Uma terceira proposta é eliminar contribuições não-previdenciárias sobre a folha (como Sistema S e salário-educação), com impacto estimado em R$ 38 bilhões por ano.

O CCiF calculou o custo atual das contribuições sobre a folha e os benefícios gerados, por faixa de salário. Atualmente, as contribuições variam de 34% a 38% (considerando o custo para empregados e empregadores) para quem ganha até seis salários mínimos. O valor do benefício para essas pessoas varia de 17% a 30% da renda.

As novas alíquotas efetivas de contribuição propostas pelo CCiF variam de 9% a 26% na faixa até seis mínimos.

"Como você tem benefícios não contributivos, como BPC/Loas e aposentadoria especial rural de um salário mínimo, para um trabalhador com renda abaixo de dois mínimos, o valor das contribuições é muito mais alto que o benefício recebido", afirma Appy.

Em relação às pessoas com renda acima de seis mínimos, o percentual de contribuições, atualmente, começa em quase 40% cai gradativamente para cerca de 30%. Pela proposta, a nova alíquota efetiva começaria em 26% e cairia para menos de 4% na faixa da renda mais alta utilizada no estudo (50 salários mínimos), percentuais praticamente iguais aos benefícios recebidos hoje.

Para compensar a regressividade da medida (alíquotas menores para salários maiores), haveria aumento no IR.

"Não faz sentido fazer a desoneração do salário acima do teto de contribuição e não aumentar o Imposto de Renda. Você reduziria a progressividade", afirma Appy.

Ao mesmo tempo, criar uma alíquota extra de IR sem rever a tributação da folha e regimes como o Simples criará mais incentivos à "pejotização".

Appy afirma que, nesse novo modelo, os benefícios financiados com a tributação da folha ficam ligeiramente acima das alíquotas de contribuição, principalmente para as menores remunerações.

Essa diferença seria zerada, ou seja, os percentuais seriam iguais, caso seja criada uma renda básica do idoso de um salário mínimo (benefício que não seria vinculado a essas contribuições).

A instituição também sugere, como alternativa, uma renda básica universal. Trabalhadores informais declarariam sua renda e a contribuição incidente sobre o valor declarado seria deduzida da renda básica.
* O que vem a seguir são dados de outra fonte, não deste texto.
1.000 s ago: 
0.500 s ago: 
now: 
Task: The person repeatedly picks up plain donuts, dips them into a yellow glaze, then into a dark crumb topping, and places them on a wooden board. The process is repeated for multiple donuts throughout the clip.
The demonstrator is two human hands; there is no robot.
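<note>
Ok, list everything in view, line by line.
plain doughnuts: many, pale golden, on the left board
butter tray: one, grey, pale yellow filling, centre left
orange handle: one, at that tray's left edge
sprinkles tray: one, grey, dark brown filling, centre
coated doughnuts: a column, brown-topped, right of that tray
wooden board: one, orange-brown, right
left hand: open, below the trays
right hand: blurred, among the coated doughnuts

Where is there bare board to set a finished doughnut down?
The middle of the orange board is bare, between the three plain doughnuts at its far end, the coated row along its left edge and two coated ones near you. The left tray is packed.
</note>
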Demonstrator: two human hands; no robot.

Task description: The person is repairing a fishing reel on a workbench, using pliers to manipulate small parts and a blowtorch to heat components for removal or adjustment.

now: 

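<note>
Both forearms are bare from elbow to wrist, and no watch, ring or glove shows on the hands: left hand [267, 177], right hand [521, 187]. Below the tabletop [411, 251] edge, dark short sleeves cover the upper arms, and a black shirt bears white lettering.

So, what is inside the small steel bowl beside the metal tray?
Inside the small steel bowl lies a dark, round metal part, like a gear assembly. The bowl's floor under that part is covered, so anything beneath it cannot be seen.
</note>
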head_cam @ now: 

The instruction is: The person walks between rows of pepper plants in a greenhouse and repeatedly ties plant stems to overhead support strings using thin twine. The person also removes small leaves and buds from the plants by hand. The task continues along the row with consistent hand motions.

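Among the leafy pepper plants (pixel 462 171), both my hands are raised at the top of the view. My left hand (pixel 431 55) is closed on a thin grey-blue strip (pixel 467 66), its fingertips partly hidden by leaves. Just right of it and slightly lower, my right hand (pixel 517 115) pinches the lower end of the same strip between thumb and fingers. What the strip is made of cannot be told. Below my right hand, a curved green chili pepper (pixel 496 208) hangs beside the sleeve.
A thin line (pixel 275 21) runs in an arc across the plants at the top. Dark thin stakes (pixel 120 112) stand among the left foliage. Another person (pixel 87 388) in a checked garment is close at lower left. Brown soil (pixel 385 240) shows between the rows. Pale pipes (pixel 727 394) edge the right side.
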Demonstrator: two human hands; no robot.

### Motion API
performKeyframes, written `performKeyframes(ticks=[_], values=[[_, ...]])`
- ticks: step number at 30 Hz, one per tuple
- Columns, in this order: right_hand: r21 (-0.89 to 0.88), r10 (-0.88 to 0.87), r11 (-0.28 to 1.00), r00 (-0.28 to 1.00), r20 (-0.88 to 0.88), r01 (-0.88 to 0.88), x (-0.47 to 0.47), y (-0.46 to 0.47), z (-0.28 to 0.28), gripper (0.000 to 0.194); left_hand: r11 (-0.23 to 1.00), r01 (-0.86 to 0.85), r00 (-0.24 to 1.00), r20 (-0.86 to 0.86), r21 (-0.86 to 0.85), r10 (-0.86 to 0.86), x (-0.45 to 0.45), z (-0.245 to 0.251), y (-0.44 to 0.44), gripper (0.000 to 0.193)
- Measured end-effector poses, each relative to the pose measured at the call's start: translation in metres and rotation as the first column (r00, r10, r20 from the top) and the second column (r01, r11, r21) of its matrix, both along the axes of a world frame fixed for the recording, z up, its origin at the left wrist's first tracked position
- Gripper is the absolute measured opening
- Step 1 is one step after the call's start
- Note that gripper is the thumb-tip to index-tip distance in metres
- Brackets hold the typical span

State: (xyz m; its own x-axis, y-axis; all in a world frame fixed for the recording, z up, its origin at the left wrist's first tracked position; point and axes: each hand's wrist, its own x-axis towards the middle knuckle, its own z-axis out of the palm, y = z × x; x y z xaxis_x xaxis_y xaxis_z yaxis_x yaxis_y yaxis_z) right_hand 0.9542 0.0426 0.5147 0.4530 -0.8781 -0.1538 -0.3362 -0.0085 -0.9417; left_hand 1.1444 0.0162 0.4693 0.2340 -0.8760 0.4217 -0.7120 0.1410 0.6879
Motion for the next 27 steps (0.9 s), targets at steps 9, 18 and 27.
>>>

Quem não faz a declaração recebe o benefício integral, mas não tem direito a benefícios previdenciários.

"Você cria um incentivo para que, na prática, todo brasileiro se formalize em relação à Previdência", diz Appy.

Considerando as alíquotas de 9% até um salário mínimo e 30% a partir desse valor, seria possível pagar um benefício para pessoas com renda até R$ 1.400, no caso de um benefício máximo hipotético limitado a R$ 200 (para pessoas com renda zero).
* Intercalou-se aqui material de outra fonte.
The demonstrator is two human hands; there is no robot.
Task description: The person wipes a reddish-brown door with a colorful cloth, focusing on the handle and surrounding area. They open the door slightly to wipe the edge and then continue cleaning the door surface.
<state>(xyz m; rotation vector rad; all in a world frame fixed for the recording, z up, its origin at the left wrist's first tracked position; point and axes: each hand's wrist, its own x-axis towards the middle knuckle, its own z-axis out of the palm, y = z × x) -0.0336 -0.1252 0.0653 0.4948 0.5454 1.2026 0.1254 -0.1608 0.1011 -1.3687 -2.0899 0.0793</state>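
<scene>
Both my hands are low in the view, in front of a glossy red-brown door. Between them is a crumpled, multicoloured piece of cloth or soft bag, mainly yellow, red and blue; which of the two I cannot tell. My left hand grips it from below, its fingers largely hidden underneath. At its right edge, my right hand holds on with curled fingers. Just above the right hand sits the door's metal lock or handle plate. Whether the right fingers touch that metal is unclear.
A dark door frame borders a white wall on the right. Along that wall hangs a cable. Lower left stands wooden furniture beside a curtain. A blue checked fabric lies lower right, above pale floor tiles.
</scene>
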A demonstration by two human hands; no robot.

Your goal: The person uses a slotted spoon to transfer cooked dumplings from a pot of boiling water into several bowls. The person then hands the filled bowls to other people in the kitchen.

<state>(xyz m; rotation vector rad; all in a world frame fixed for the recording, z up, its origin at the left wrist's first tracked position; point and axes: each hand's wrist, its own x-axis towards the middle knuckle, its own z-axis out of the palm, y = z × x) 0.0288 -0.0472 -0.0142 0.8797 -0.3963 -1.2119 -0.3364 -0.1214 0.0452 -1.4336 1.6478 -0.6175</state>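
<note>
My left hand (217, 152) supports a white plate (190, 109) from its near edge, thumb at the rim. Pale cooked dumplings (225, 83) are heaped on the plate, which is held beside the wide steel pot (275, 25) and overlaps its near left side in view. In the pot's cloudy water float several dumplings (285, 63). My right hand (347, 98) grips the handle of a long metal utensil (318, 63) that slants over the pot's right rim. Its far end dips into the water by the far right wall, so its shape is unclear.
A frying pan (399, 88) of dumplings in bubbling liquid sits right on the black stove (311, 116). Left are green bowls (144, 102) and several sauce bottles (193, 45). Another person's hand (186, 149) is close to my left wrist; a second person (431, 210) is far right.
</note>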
O CCiF também calculou qual seria o percentual de contribuições que atualmente supera os benefícios, considerando não só tributos sobre a folha, mas também o IRPF.

Essa tributação é de 14% da renda para quem ganha o salário mínimo, cai para 2% na faixa próxima a dois salários e sobe para quase 20% entre os que ganham cinco mínimos, podendo superar 50% nas faixas mais altas.
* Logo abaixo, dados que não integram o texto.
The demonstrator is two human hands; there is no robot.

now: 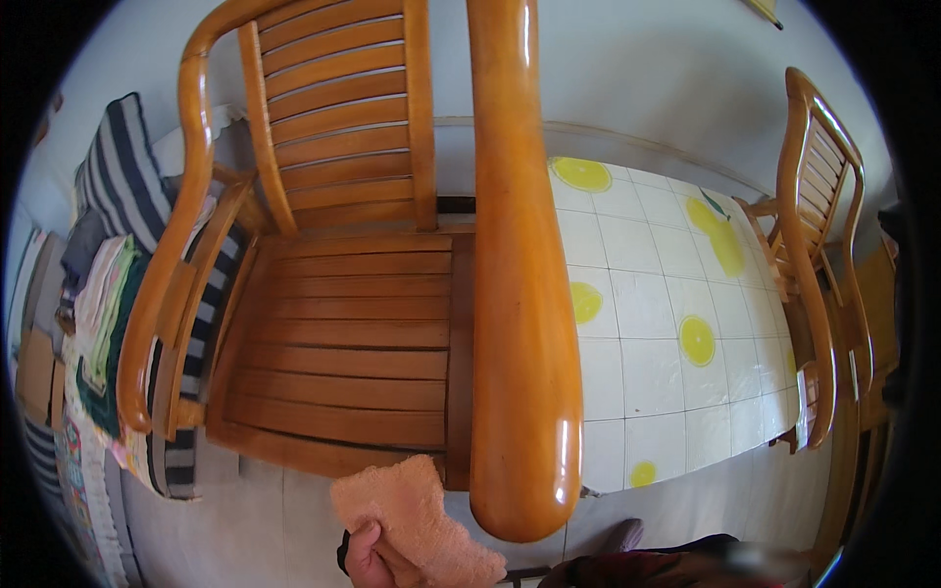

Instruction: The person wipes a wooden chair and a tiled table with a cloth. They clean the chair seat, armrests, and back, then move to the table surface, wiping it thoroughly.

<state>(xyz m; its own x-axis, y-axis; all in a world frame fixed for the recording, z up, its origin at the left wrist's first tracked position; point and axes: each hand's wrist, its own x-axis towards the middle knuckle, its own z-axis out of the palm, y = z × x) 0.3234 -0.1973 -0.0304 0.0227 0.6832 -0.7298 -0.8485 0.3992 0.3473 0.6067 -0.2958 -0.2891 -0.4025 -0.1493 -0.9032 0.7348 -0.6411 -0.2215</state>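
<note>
At the bottom of the view my left hand [369, 562] grips an orange terry cloth [408, 492], the thumb lying over it. The fingers are mostly hidden by the cloth and the picture's edge. Just beyond the cloth is the front edge of a wooden chair's slatted seat [342, 331]. The chair's thick glossy armrest [522, 331] rises to the right of the cloth, very near the camera. My right hand is out of view.
Right of the armrest stands a table with a lemon-print cover [654, 382], and another wooden chair [809, 294] beyond it. On the left are the other armrest [136, 367], folded textiles [106, 309] and a striped cushion [121, 169]. A foot [623, 535] and patterned clothing [632, 572] show below.
</note>
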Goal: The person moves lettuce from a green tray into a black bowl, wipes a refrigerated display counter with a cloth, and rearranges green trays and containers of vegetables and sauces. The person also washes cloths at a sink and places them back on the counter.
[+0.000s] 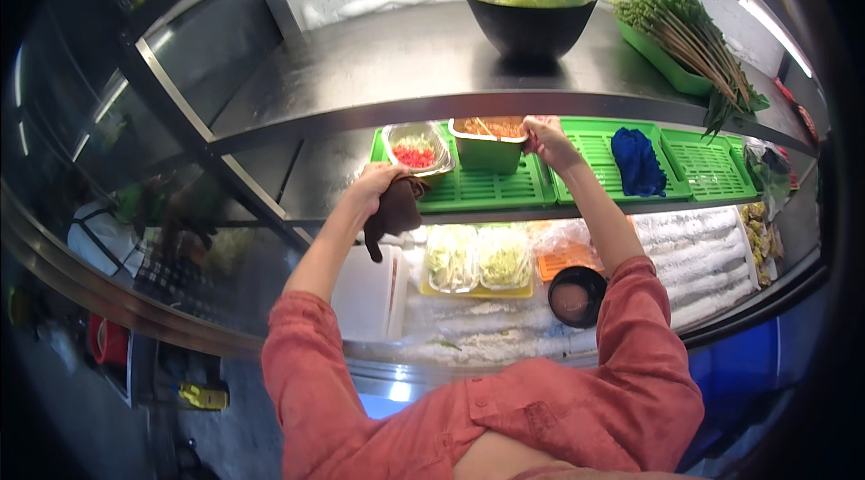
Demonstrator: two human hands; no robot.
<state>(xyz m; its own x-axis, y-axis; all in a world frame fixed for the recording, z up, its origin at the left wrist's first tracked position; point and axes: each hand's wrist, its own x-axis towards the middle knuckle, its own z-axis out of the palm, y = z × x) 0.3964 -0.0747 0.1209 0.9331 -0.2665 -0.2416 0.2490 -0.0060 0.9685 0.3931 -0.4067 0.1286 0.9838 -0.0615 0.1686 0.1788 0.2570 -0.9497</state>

Considerando as alíquotas atuais do IRPF, a proposta de desoneração da folha fará com que trabalhadores com renda de até 3,7 mínimos (R$ 3.867) tenham contribuição inferior ao percentual de benefícios em até 14% do salário na soma de IR e tributos da folha. A partir desse valor de renda, a tributação líquida de benefícios sobe até, no máximo, 25,3%.

O Ministério da Economia planeja uma desoneração temporária de tributos sobre salários com objetivo de estimular contratações após o pico do coronavírus, mas ainda não apresentou proposta, financiada por um imposto sobre transações digitais, semelhante à antiga CPMF. Appy afirma que é melhor desonerar a folha corrigindo outras distorções.

Questionado sobre as chances de a proposta do CCiF ser incorporada aos projetos de reforma tributária que tramitam no Congresso, Appy diz que essa decisão é dos parlamentares. "Nosso trabalho é fazer propostas que sejam tecnicamente consistentes. A decisão do que pode ou não ser aproveitado é política."